Task instructions:
Retype, exactly as they appear below, the lines between the line holding "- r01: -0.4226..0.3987" and the line holding "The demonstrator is", both ends included.
━━━━━ Supplied information ━━━━━
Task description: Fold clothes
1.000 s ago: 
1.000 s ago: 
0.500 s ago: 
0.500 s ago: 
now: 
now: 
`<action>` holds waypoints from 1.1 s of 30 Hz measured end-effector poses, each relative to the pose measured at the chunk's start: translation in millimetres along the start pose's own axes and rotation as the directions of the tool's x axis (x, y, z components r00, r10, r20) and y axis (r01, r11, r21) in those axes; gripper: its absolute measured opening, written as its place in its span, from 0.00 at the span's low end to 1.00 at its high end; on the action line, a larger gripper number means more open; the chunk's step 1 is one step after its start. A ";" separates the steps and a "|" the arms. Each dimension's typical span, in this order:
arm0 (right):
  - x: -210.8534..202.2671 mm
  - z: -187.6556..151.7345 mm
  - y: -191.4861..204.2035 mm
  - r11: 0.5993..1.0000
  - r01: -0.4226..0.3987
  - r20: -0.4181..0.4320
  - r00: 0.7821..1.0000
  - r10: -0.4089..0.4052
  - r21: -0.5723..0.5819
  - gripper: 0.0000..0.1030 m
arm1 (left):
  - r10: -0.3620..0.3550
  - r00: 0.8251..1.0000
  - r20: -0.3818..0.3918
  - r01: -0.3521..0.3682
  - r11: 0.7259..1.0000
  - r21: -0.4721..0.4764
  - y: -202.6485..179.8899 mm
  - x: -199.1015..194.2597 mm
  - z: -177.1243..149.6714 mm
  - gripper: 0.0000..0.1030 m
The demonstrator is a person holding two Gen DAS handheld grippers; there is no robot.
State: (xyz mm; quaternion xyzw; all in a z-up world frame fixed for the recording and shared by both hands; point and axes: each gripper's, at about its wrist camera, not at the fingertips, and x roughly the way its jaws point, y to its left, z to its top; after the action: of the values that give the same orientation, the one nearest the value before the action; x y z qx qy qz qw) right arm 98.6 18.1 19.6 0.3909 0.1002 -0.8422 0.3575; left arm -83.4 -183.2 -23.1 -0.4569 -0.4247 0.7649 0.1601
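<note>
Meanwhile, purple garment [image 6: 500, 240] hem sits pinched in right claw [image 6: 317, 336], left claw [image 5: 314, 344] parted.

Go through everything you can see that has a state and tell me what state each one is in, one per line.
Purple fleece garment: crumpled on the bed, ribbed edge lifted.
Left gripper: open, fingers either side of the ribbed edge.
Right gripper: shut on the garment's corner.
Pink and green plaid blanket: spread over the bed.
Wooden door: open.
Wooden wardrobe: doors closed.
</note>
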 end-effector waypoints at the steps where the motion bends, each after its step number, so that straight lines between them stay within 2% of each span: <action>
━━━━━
Exercise result:
  - r01: -0.4226..0.3987
  - r20: -0.4181..0.4320
  - r00: 0.7821..1.0000
  - r10: -0.4089..0.4052
  - r21: -0.5723..0.5819
  - gripper: 0.0000..0.1030 m
arm1 (left):
  - r10: -0.3620..0.3550
  - r00: 0.8251..1.0000
  - r20: -0.3818..0.3918
  - r01: -0.3521..0.3682
  - r11: 0.7259..1.0000
  - r21: -0.4721..0.4764
  - y: -202.6485..179.8899 mm
  - x: -199.1015..194.2597 mm
  - z: -177.1243..149.6714 mm
  - gripper: 0.0000..0.1030 m
The demonstrator is a person holding two Gen DAS handheld grippers; there is no robot.

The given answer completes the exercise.